### What to do
Your output should match the listing below word for word, without any images.

### Information supplied
· · · · · · ·

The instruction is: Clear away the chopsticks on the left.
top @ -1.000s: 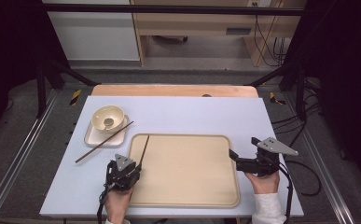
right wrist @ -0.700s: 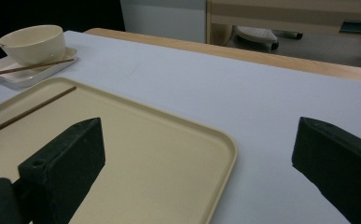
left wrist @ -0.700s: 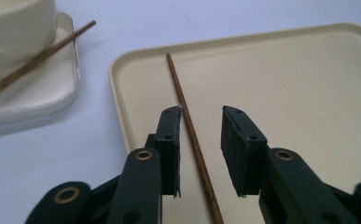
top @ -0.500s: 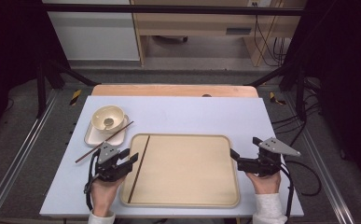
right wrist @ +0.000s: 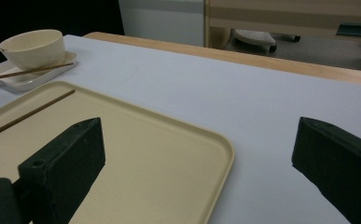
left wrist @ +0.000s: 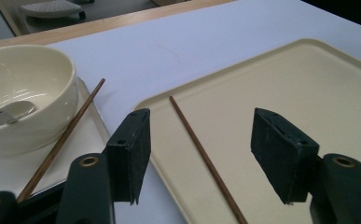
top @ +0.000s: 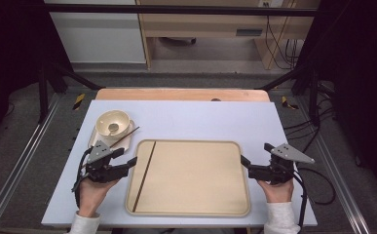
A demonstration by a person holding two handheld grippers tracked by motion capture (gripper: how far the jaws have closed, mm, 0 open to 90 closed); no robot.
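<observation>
A beige tray lies mid-table with one brown chopstick flat along its left side. My left gripper hovers at the tray's left edge. Its jaws have just been opening and stand open, gripping nothing. In the left gripper view the chopstick lies on the tray below the gap of the left gripper. A second chopstick leans on the small plate beside a cream bowl. My right gripper rests open at the tray's right edge.
A metal spoon lies inside the bowl. The white tabletop stretches behind the tray to a wooden strip at the far edge. Black frame legs and cables stand on the floor beyond.
The left gripper let go of the chopstick, which now lies on the tray. It opened, rose and drew back to the left of the tray. The right gripper stayed put.
</observation>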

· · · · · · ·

### Written response
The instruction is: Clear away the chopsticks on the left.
top @ -1.000s: 
right wrist @ -0.700s: 
left wrist @ -0.700s: 
top @ -0.500s: 
right wrist @ +0.000s: 
left wrist @ +0.000s: 
top @ +0.000s: 
A demonstration by a person holding two handheld grippers tracked by motion capture (gripper: how far the jaws have closed, mm, 0 open to 90 closed); no robot.
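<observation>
A beige tray lies mid-table with one brown chopstick flat along its left side. My left gripper hovers at the tray's left edge. Its jaws have just been opening and stand open, gripping nothing. In the left gripper view the chopstick lies on the tray below the gap of the left gripper. A second chopstick leans on the small plate beside a cream bowl. My right gripper rests open at the tray's right edge.
A metal spoon lies inside the bowl. The white tabletop stretches behind the tray to a wooden strip at the far edge. Black frame legs and cables stand on the floor beyond.
The left gripper let go of the chopstick, which now lies on the tray. It opened, rose and drew back to the left of the tray. The right gripper stayed put.
</observation>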

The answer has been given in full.